What did older students see in ScratchJr that kept them experimenting, revising, and sharing?
Perhaps ScratchJr gets right its tools for personalizing characters. Its drawing tools are intuitive and fun. Only a few students drew characters completely from scratch (like an arrow that players could tap to control another character), but many students used the paint bucket to re-color stock characters or the free-draw tool to give characters extra features. On a tablet, Tynker’s tools for personalizing characters feel like an assembly line. ScratchJr might have helped students feel like the characters they were using were more like their own creations.

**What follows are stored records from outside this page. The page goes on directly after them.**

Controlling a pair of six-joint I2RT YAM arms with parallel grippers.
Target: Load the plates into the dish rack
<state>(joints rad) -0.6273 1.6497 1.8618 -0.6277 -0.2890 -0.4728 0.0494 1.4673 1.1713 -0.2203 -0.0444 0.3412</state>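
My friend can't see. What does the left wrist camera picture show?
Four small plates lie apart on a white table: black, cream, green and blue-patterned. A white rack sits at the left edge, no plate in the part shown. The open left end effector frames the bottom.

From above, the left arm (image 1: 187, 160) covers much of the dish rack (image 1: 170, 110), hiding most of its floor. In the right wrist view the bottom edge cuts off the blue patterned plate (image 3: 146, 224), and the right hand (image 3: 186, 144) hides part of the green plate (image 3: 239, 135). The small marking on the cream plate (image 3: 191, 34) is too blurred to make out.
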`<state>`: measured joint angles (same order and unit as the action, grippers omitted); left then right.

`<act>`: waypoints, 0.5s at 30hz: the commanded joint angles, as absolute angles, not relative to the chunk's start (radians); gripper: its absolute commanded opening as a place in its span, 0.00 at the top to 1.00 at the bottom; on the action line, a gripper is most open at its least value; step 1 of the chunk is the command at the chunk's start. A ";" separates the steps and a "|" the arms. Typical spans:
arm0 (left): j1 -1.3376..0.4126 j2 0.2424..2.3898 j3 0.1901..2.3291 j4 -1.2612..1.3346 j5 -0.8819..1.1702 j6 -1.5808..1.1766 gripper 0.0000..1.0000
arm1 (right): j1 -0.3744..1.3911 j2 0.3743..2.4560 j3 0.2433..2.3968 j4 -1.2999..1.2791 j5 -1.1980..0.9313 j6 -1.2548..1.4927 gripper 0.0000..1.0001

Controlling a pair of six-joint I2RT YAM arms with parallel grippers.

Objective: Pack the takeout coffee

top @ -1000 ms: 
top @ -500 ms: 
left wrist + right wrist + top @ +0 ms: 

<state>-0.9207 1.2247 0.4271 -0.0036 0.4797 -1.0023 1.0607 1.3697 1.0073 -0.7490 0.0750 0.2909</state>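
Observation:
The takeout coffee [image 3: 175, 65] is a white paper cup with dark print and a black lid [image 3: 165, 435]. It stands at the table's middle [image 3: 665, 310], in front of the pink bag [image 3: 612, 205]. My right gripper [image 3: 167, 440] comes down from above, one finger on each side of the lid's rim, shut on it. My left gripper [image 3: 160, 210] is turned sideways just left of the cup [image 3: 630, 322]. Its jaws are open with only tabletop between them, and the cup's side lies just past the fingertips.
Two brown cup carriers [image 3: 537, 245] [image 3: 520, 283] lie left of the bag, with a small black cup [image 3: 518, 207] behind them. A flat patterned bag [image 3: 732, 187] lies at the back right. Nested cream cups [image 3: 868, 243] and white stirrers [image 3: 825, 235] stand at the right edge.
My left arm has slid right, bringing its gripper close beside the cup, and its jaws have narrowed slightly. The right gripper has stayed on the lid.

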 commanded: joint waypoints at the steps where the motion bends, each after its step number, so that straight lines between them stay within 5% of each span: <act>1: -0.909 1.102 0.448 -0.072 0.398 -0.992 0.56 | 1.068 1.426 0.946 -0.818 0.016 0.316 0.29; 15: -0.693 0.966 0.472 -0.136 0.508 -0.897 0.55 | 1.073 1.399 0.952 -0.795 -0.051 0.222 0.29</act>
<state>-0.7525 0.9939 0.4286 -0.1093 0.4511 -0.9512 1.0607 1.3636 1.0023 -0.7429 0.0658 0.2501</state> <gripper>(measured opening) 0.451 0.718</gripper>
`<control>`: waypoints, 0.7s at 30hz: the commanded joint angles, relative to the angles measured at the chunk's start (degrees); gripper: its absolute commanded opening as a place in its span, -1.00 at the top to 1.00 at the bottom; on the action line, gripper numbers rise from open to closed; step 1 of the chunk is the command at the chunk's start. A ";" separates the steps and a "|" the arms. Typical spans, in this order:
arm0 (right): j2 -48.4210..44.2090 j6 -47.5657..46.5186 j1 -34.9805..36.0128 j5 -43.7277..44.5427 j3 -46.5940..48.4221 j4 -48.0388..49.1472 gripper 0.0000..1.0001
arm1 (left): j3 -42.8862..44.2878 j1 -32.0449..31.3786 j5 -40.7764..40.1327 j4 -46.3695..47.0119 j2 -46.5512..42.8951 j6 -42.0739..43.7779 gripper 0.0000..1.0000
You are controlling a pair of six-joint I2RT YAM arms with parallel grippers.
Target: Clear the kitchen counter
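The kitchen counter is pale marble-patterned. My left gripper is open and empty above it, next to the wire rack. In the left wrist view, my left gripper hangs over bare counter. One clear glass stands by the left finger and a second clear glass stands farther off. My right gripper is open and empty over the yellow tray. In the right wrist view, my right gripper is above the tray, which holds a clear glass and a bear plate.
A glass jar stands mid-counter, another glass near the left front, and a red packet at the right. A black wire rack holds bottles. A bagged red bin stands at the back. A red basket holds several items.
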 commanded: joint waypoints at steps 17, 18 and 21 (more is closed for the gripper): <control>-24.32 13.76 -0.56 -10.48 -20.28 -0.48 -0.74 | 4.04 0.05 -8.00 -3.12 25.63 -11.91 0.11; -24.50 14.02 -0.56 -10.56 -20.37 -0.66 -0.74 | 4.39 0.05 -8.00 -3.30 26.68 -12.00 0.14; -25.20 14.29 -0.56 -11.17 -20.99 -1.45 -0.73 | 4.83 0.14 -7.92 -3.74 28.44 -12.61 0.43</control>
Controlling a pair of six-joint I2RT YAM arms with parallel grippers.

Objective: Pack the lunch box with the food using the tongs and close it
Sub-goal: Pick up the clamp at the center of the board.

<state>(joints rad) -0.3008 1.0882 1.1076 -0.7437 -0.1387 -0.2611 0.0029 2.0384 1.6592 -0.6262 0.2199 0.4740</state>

“Get to the space ship before it takes off!” says a speech bubble at the start of one girl’s ScratchJr game. An astronaut then races across the screen. I don’t hear many students her age talking about the recent box-office success of The Martian, so I’m inclined to think the student invented this nonviolent but conflict-rich story line more or less independently. Perhaps that’s another of ScratchJr’s strengths. Tynker’s lessons tell students what to do. Even in free-build mode, Tynker’s web app labels characters “heroes” and “villains.” With these type of roles pre-assigned in students’ imaginations, and with pre-made costumes like “Attack 1,” “Attack 2, "Attack 3,” and “Block,” Tynker is not exactly leaving to a student’s imagination the direction in which the story line could or should go. (To Tynker’s credit, at least the first page of heroes is all female. Students can click to see male heroes, too.) Perhaps ScratchJr provides students with more a blank canvas for expressing their creativity, and perhaps older students–even if they see stock characters like a cartoon cat and a baby, can find a way to make the game their own.
When a student yesterday asked me “How do you make things shoot,” I assumed he was making a traditional arcade-style game. When he shared at the end of the class, though, I was pleasantly surprised to see a much more original creation. His work had become a narrative of kindness and sacrifice in which a cat yells, “Watch out, baby!” before intercepting a magic bolt that a wizard shoots in the child’s direction.